*WHAT YOU ARE ASKED TO DO*.
With the line that contains "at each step" as the final line, return every line from the start of the data below exactly.

Stored items
::::

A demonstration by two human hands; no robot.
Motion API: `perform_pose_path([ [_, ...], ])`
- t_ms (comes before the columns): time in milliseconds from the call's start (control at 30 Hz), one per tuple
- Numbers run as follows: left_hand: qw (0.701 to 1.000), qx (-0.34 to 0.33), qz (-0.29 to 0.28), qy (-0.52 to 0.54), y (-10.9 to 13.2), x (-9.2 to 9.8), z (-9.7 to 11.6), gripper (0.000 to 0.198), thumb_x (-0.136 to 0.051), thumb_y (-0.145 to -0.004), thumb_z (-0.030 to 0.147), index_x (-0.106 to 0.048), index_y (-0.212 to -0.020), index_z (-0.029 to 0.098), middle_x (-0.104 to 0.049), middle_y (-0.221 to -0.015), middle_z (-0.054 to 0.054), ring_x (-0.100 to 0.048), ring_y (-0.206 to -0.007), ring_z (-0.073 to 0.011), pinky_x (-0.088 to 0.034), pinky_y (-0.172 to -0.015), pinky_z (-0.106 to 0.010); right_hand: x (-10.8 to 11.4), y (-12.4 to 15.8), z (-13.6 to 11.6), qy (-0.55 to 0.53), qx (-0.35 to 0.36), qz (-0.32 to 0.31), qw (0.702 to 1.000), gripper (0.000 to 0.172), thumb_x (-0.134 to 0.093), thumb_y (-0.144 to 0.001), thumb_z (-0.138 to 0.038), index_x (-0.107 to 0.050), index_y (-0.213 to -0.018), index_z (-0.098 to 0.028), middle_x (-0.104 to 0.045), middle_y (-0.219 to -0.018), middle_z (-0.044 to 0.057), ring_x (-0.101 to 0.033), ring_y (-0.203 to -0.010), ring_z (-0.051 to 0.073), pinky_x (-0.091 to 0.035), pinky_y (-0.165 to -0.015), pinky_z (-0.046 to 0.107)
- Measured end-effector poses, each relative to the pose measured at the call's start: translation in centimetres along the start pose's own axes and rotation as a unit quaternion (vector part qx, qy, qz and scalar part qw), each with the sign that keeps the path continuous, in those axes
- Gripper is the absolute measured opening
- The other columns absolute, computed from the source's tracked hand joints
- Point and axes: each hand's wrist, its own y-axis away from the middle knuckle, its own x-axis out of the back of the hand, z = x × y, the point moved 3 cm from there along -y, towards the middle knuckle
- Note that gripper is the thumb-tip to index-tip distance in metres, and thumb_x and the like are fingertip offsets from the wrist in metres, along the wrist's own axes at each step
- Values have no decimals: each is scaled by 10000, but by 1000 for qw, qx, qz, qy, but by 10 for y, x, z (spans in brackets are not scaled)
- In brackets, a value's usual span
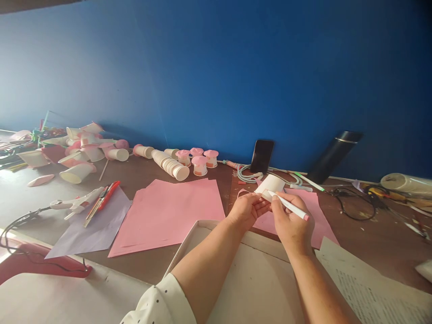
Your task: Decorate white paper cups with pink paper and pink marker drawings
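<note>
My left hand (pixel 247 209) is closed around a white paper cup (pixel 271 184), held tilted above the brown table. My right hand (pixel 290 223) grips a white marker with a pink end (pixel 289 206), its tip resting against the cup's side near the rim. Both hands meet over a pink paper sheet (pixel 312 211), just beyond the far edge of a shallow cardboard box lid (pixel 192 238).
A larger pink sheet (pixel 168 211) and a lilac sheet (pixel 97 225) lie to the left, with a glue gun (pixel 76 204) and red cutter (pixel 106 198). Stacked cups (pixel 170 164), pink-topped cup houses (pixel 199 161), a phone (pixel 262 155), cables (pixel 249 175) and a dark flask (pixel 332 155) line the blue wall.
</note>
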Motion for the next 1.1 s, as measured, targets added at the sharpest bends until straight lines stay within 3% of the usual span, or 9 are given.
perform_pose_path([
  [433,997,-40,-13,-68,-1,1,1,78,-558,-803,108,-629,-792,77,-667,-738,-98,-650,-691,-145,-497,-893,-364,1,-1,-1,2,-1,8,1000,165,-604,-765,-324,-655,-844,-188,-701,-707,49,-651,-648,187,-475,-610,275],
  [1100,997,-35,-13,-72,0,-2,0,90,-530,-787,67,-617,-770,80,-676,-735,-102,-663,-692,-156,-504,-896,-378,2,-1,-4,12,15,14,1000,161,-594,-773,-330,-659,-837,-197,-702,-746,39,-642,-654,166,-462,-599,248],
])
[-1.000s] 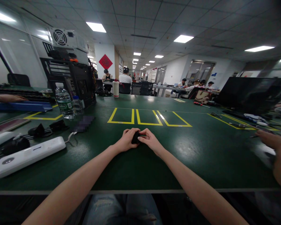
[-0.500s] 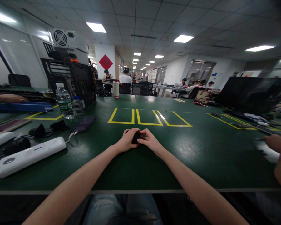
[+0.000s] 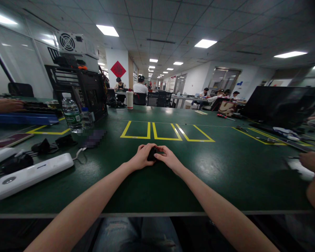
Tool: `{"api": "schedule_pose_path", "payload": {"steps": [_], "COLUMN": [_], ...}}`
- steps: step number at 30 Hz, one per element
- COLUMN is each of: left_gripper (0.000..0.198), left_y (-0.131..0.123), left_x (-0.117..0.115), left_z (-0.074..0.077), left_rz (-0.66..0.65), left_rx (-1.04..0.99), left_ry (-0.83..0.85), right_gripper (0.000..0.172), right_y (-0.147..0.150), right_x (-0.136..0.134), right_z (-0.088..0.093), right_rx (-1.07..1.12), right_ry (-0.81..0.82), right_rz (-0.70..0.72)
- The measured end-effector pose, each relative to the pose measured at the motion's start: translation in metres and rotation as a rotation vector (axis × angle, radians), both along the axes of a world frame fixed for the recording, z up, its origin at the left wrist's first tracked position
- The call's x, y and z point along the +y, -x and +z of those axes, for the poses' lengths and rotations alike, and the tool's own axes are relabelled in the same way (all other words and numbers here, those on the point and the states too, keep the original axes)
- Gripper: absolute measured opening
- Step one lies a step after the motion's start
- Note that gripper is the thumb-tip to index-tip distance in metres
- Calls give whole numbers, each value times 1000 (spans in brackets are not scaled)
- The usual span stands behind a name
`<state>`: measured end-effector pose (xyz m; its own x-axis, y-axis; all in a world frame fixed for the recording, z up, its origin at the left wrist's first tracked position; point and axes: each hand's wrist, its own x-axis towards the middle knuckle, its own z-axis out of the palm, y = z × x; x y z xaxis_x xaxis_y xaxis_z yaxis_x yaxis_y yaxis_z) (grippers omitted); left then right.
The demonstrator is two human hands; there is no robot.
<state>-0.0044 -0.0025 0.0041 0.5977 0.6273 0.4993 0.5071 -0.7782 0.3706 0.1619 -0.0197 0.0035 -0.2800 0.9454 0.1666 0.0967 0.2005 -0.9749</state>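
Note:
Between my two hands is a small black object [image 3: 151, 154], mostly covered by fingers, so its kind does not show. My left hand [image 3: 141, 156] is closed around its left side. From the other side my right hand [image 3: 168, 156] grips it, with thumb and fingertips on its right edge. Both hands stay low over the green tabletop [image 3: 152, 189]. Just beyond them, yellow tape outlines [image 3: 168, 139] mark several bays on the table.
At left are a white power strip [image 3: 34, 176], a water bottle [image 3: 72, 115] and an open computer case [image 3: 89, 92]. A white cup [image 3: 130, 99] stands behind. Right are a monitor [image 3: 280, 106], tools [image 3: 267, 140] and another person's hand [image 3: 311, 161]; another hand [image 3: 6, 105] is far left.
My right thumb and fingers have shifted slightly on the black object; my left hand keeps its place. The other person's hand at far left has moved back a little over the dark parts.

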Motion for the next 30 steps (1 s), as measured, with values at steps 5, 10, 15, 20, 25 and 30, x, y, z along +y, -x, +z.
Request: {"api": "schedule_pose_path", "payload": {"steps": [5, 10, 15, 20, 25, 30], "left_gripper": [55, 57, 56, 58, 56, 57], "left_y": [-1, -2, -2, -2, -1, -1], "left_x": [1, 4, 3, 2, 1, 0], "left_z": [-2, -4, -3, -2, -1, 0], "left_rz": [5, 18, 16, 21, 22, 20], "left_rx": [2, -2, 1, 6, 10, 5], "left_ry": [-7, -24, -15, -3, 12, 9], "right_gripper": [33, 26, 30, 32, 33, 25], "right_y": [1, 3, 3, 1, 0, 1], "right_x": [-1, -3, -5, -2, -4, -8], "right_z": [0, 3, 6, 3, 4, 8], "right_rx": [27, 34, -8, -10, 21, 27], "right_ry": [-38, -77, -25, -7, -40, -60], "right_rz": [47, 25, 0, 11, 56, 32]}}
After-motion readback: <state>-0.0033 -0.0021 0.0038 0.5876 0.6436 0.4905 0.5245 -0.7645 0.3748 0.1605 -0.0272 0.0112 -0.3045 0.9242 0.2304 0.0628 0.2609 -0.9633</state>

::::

*YOUR RESPONSE*.
A demonstration by two human hands; no robot.
Motion API: `perform_pose_path([ [_, ...], ])`
- t_ms (comes before the columns): time in milliseconds from the call's start (control at 30 Hz), one per tuple
- Numbers run as follows: left_hand: qw (0.701 to 1.000), qx (-0.34 to 0.33), qz (-0.29 to 0.28), qy (-0.52 to 0.54), y (-10.9 to 13.2), x (-9.2 to 9.8), z (-9.7 to 11.6), gripper (0.000 to 0.198), thumb_x (-0.136 to 0.051), thumb_y (-0.145 to -0.004), thumb_z (-0.030 to 0.147), index_x (-0.106 to 0.048), index_y (-0.212 to -0.020), index_z (-0.029 to 0.098), middle_x (-0.104 to 0.049), middle_y (-0.221 to -0.015), middle_z (-0.054 to 0.054), ring_x (-0.100 to 0.048), ring_y (-0.206 to -0.007), ring_z (-0.073 to 0.011), pinky_x (-0.088 to 0.034), pinky_y (-0.172 to -0.015), pinky_z (-0.106 to 0.010); right_hand: x (-10.8 to 11.4), y (-12.4 to 15.8), z (-13.6 to 11.6), qy (-0.55 to 0.53), qx (-0.35 to 0.36), qz (-0.32 to 0.31), qw (0.702 to 1.000), gripper (0.000 to 0.172), thumb_x (-0.134 to 0.093), thumb_y (-0.144 to 0.001), thumb_z (-0.138 to 0.038), index_x (-0.107 to 0.050), index_y (-0.213 to -0.018), index_z (-0.098 to 0.028), middle_x (-0.104 to 0.045), middle_y (-0.219 to -0.018), middle_z (-0.044 to 0.057), ring_x (-0.101 to 0.033), ring_y (-0.203 to -0.010), ring_z (-0.051 to 0.073), pinky_x (-0.091 to 0.035), pinky_y (-0.165 to -0.015), pinky_z (-0.046 to 0.107)
- Measured end-effector poses, each relative to the pose measured at the call's start: translation in centimetres along the start pose's own axes and rotation as a unit quaternion (vector part qx, qy, qz and scalar part qw), each with the sign that keeps the path continuous, in those axes
- Gripper is the absolute measured opening
- The other columns absolute, computed from the source's tracked hand joints
- Point and axes: each hand's wrist, its own y-axis away from the middle knuckle, its own x-axis out of the back of the hand, z = x × y, the point moved 3 cm from there along -y, towards the middle knuckle
- Note that gripper is the thumb-tip to index-tip distance in metres, and thumb_x and the like are fingertip offsets from the wrist in metres, along the wrist's own axes at each step

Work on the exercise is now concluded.